Introduction
Want to try out MongoDB on your laptop? Execute a single command and you have a lightweight, self-contained sandbox; another command removes all traces when you’re done.
Need an identical copy of your application stack in multiple environments? Build your own container image and let your development, test, operations, and support teams launch an identical clone of your environment.
Containers are revolutionizing the entire software lifecycle: from the earliest technical experiments and proofs of concept through development, test, deployment, and support.
Orchestration tools manage how multiple containers are created, upgraded and made highly available. Orchestration also controls how containers are connected to build sophisticated applications from multiple, microservice containers.
The rich functionality, simple tools, and powerful APIs make container and orchestration functionality a favorite for DevOps teams who integrate them into Continuous Integration (CI) and Continuous Delivery (CD) workflows.
This post delves into the extra challenges you face when attempting to run and orchestrate MongoDB in containers and illustrates how these challenges can be overcome.
Considerations for MongoDB
Running MongoDB with containers and orchestration introduces some additional considerations:
- MongoDB database nodes are stateful. In the event that a container fails, and is rescheduled, it’s undesirable for the data to be lost (it could be recovered from other nodes in the replica set, but that takes time). To solve this, features such as the Volume abstraction in Kubernetes can be used to map what would otherwise be an ephemeral MongoDB data directory in the container to a persistent location where the data survives container failure and rescheduling.
- MongoDB database nodes within a replica set must communicate with each other – including after rescheduling. All of the nodes within a replica set must know the addresses of all of their peers, but when a container is rescheduled, it is likely to be restarted with a different IP Address. For example, all containers within a Kubernetes Pod share a single IP address, which changes when the pod is rescheduled. With Kubernetes, this can be handled by associating a Kubernetes Service with each MongoDB node, which uses the Kubernetes DNS service to provide a
hostname
for the service that remains constant through rescheduling.
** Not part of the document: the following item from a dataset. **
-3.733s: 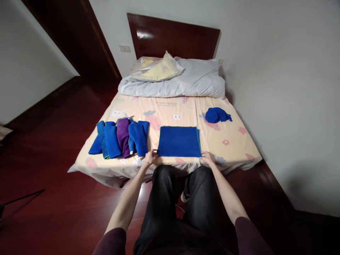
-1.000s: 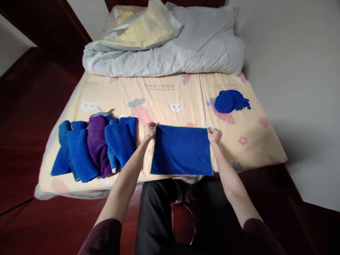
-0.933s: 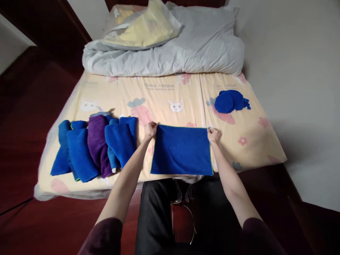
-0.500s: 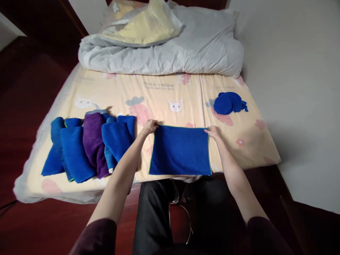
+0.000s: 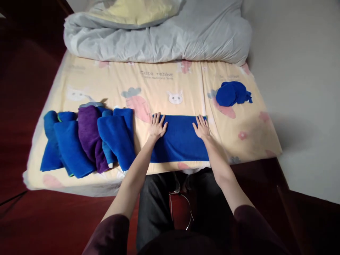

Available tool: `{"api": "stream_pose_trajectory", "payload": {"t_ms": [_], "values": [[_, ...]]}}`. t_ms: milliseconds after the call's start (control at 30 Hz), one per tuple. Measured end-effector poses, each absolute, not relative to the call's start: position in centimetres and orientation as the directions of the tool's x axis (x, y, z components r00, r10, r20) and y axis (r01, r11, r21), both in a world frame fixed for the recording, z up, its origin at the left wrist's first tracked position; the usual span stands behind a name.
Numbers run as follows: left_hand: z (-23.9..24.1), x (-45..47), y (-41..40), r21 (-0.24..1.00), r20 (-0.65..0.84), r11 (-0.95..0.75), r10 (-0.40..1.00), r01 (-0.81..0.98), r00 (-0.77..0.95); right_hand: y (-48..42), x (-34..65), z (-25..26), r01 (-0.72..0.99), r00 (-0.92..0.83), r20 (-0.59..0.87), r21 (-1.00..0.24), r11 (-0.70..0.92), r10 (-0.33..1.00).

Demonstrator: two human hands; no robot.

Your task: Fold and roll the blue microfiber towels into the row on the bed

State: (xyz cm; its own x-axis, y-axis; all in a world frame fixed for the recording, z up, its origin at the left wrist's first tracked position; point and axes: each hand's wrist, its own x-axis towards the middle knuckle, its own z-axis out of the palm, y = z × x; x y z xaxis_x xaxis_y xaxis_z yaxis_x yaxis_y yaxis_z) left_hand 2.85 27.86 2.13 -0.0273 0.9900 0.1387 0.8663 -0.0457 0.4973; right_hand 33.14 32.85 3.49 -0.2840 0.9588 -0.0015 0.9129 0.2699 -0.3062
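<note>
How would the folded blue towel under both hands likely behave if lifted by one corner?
The folded blue towel lies flat and thin under the left hand and right hand, so it is probably floppy and would unfold and droop. It looks like soft pile cloth, so likely light, not slippery, not prone to rolling.

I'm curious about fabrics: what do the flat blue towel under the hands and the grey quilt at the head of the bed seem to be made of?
The flat blue towel looks like soft microfibre or terry: matte, fuzzy nap, no sheen. The grey quilt looks like smooth woven cotton or polyester over padding: puffy, finely creased.
</note>
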Motion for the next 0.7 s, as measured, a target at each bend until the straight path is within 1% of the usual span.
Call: {"api": "stream_pose_trajectory", "payload": {"t_ms": [33, 100, 167, 267, 333, 367, 433, 500, 533, 567, 633, 700], "values": [[2.1, 2.6, 28.3, 0.510, 0.135, -0.022, 0.989, 0.860, -0.054, 33.5, 33.3, 3.8, 0.924, -0.250, -0.028, -0.305, 0.230, 0.968], [2.5, 2.6, 28.0, 0.536, 0.128, -0.006, 0.989, 0.844, -0.074, 33.5, 33.3, 4.6, 0.928, -0.231, -0.047, -0.312, 0.206, 0.972], [3.0, 3.4, 25.3, 0.557, 0.138, -0.023, 0.988, 0.830, -0.065, 31.2, 33.5, 5.4, 0.905, -0.285, -0.010, -0.331, 0.265, 0.959], [3.2, 4.6, 17.0, 0.576, 0.172, -0.094, 0.985, 0.812, -0.008, 24.3, 35.6, 6.0, 0.816, -0.452, 0.030, -0.390, 0.426, 0.892], [2.8, 4.7, 10.2, 0.597, 0.181, -0.120, 0.983, 0.793, 0.012, 19.3, 38.6, 5.8, 0.790, -0.479, -0.003, -0.437, 0.430, 0.878], [2.4, 4.6, 7.1, 0.613, 0.184, -0.111, 0.983, 0.782, -0.005, 17.2, 40.4, 5.6, 0.800, -0.447, -0.005, -0.450, 0.398, 0.894], [1.6, 4.0, 2.3, 0.657, 0.192, -0.087, 0.980, 0.749, -0.055, 14.2, 43.5, 4.9, 0.838, -0.269, 0.068, -0.475, 0.268, 0.961], [1.1, 3.4, -0.1, 0.706, 0.206, -0.055, 0.970, 0.706, -0.131, 12.7, 45.5, 4.4, 0.850, -0.072, 0.145, -0.508, 0.137, 0.987], [0.9, 3.1, -0.4, 0.728, 0.212, -0.035, 0.961, 0.684, -0.177, 12.5, 46.0, 4.2, 0.841, -0.008, 0.156, -0.534, 0.091, 0.988], [0.9, 2.9, -0.3, 0.747, 0.214, -0.010, 0.950, 0.665, -0.226, 12.4, 46.1, 4.1, 0.825, 0.026, 0.145, -0.562, 0.061, 0.989], [1.2, 2.5, 1.0, 0.776, 0.191, 0.057, 0.928, 0.629, -0.320, 12.6, 45.9, 4.1, 0.781, 0.035, 0.097, -0.624, 0.034, 0.995], [1.8, 2.2, 2.7, 0.811, 0.112, 0.140, 0.916, 0.568, -0.386, 12.9, 45.2, 4.2, 0.729, 0.020, 0.071, -0.684, 0.034, 0.997]]}}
- Once each of the individual MongoDB nodes is running (each within its own container), the replica set must be initialized and each node added. This is likely to require some additional logic beyond that offered by off the shelf orchestration tools. Specifically, one MongoDB node within the intended replica set must be used to execute the
rs.initiate
and rs.add
commands.
- If the orchestration framework provides automated rescheduling of containers (as Kubernetes does) then this can increase MongoDB’s resiliency since a failed replica set member can be automatically recreated, thus restoring full redundancy levels without human intervention.
- It should be noted that while the orchestration framework might monitor the state of the containers, it is unlikely to monitor the applications running within the containers, or backup their data. That means it’s important to use a strong monitoring and backup solution such as MongoDB Cloud Manager, included with MongoDB Enterprise Advanced and MongoDB Professional. Consider creating your own image that contains both your preferred version of MongoDB and the MongoDB Automation Agent.
Implementing a MongoDB Replica Set using Docker and Kubernetes
As described in the previous section, distributed databases such as MongoDB require a little extra attention when being deployed with orchestration frameworks such as Kubernetes. This section goes to the next level of detail, showing how this can actually be implemented.
This section starts by creating the entire MongoDB replica set in a single Kubernetes cluster (which would normally be within a single data center – that clearly doesn’t provide geographic redundancy. In reality, little has to be changed to run across multiple clusters and those steps are described later.
Each member of the replica set will be run as its own pod with a service exposing an external IP address and port. This ‘fixed’ IP address is important as both external applications and other replica set members can rely on it remaining constant in the event that a pod is rescheduled.
The following diagram illustrates one of these pods and the associated Replication Controller and service.
Figure 1: MongoDB Replica Set member as a Kubernetes Pod
Stepping through the resources described in that configuration we have:
- Starting at the core there is a single container named
mongo-node1
. mongo-node1
includes an image called mongo
which is a publicly available MongoDB container image hosted on Docker Hub. The container exposes port 27107
within the cluster.
- The Kubernetes volumes feature is used to map the
/data/db
directory within the connector to the persistent storage element named mongo-persistent-storage1
; which in turn is mapped to a disk named mongodb-disk1
created in the Google Cloud. This is where MongoDB would store its data so that it is persisted over container rescheduling.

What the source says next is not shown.